Watching the river floe:
“Newport 1912: Bitterly cold temperatures had left the White River a mass of frozen, broken ice flows, impeding river navigation but providing a photo subject for this postcard.”
A reader who saw complected in print says she thought that complexioned was the correct word. “Which one should I use?”
You’re safer with complexioned. Success With Words says of complected, “This adjective means ‘having a certain color of complexion,’ as dark-complected; light-complected.” It is a back-formation from complexion. Although complected is a perfectly reasonable, even useful, word, it remains informal or dialectal and is not accepted in formal standard usage.”
“David Eisenhower — the namesake of Camp David — is director of the Institute for Public Service …” Random House says that namesake is “a person named after another” or “a person having the same name as another.” Assuming that namesake can be extended to places, Camp David would be the namesake of David Eisenhower, not the other way around. He wasn’t named for the camp, the camp was named for him.

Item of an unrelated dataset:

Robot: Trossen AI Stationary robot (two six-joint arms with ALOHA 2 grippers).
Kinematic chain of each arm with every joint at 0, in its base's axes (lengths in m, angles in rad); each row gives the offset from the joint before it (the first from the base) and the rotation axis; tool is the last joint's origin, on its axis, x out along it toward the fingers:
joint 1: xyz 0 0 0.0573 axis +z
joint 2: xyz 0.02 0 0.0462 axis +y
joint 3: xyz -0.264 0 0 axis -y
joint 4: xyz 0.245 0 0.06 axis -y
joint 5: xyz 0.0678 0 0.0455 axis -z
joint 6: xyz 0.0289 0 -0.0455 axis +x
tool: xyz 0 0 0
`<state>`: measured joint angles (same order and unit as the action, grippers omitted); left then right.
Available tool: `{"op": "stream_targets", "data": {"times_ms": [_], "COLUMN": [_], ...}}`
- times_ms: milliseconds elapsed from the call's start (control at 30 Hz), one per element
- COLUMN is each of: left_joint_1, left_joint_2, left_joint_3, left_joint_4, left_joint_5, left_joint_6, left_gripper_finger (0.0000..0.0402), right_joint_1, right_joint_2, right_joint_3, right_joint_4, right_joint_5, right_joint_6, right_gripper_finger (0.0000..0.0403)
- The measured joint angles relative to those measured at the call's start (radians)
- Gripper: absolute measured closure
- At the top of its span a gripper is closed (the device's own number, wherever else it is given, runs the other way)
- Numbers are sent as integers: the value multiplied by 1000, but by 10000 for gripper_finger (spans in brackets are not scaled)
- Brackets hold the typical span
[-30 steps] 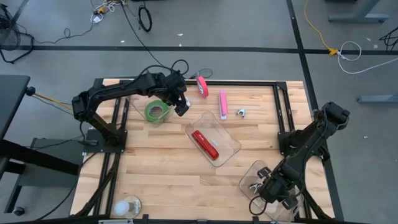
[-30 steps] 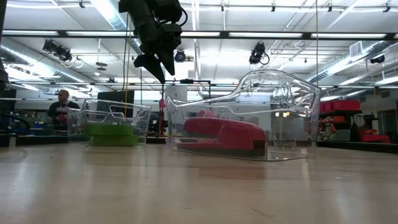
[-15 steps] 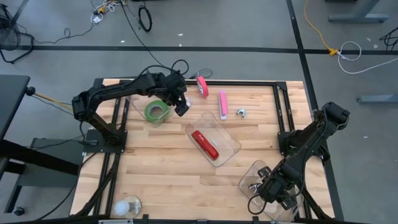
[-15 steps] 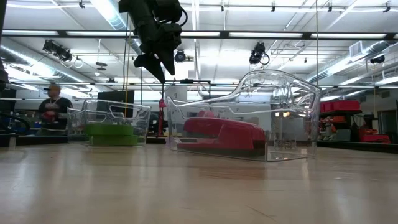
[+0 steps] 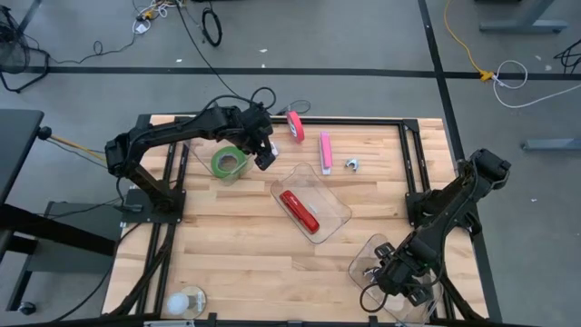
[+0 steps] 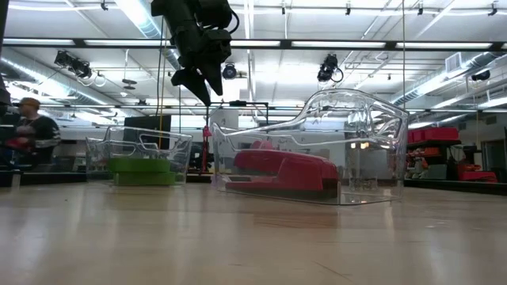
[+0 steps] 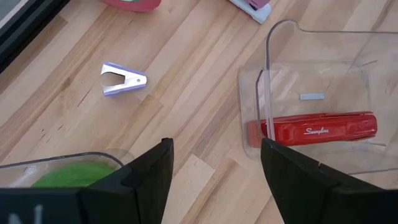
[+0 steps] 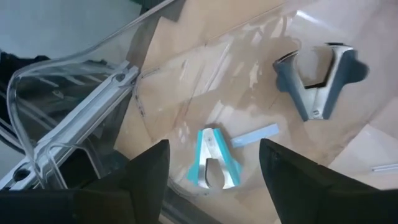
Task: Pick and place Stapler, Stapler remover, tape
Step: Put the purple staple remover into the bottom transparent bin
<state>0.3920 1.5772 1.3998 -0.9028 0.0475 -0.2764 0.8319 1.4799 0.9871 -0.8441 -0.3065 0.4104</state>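
A red stapler (image 5: 300, 211) lies in a clear bin (image 5: 331, 195) mid-table; it also shows in the left wrist view (image 7: 317, 127) and the low view (image 6: 285, 170). A green tape roll (image 5: 227, 163) lies in a clear bin at the far left. My left gripper (image 5: 264, 156) hangs open and empty above the table between these two bins; its wrist view (image 7: 214, 168) shows a lavender staple remover (image 7: 122, 79) on the wood. My right gripper (image 5: 399, 277) is open and empty above a clear bin (image 5: 363, 259) at the near right, which holds a teal staple remover (image 8: 214, 163) and a dark grey one (image 8: 317, 74).
A pink tape dispenser (image 5: 296, 125), a pink stapler (image 5: 325, 152) and a small staple remover (image 5: 351, 164) lie on the table's far part. A white round object (image 5: 186, 302) sits at the near left corner. A person (image 6: 32, 131) is in the room behind.
Both arms have kept still. The person in the room behind the table has walked toward the low view's left.
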Motion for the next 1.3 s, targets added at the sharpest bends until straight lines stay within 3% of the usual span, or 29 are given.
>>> {"op": "stream_targets", "data": {"times_ms": [400, 767, 900, 1300], "left_joint_1": [-38, -130, -153, -173], "left_joint_2": [0, 0, -1, -67], "left_joint_3": [122, 338, 403, 392], "left_joint_4": [-9, -110, -129, -175], "left_joint_5": [2, 82, 82, 37], "left_joint_6": [55, 190, 197, 189], "left_gripper_finger": [158, 159, 159, 159], "right_joint_1": [-127, -251, -289, -361], "right_joint_2": [-74, -266, -315, -348], "right_joint_3": [0, 0, 0, 0], "right_joint_4": [-12, -16, -16, -4], "right_joint_5": [26, 243, 273, 272], "right_joint_6": [0, 0, -1, -5], "right_gripper_finger": [186, 229, 244, 277]}}
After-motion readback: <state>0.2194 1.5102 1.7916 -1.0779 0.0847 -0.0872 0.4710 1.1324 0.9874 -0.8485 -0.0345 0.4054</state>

“Daniels said he worked with the 39th Infantry Brigade to try to make sure no Arkansas soldier in Iraq was disenfranchised as a result of the lawsuit.”

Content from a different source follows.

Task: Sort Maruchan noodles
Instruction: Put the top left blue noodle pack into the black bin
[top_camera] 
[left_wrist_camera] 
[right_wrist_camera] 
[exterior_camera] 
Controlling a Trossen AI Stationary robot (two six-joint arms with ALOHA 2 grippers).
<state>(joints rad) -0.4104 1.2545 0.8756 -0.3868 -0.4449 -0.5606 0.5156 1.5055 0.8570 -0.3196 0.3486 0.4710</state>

What’s the difference between disenfranchised and disfranchised? There is none, except for the spelling. Garner’s Dictionary of Modern American Usage says:
“Though disfranchise has long been favored, disenfranchise is now more than 20 times as common. It’s the standard term meaning ‘to deprive of the right to exercise a franchise or privilege, especially to vote.’ ”
An odd entry. The word that’s “favored” is used only one-twentieth as much as the other? I suppose Bryan A. Garner means that disfranchised has long been favored by usage authorities such as himself.
And certainly not in wilderness areas:
“German court says no to data mining.”
A wise decision. When all our data is exhausted, what will we do then?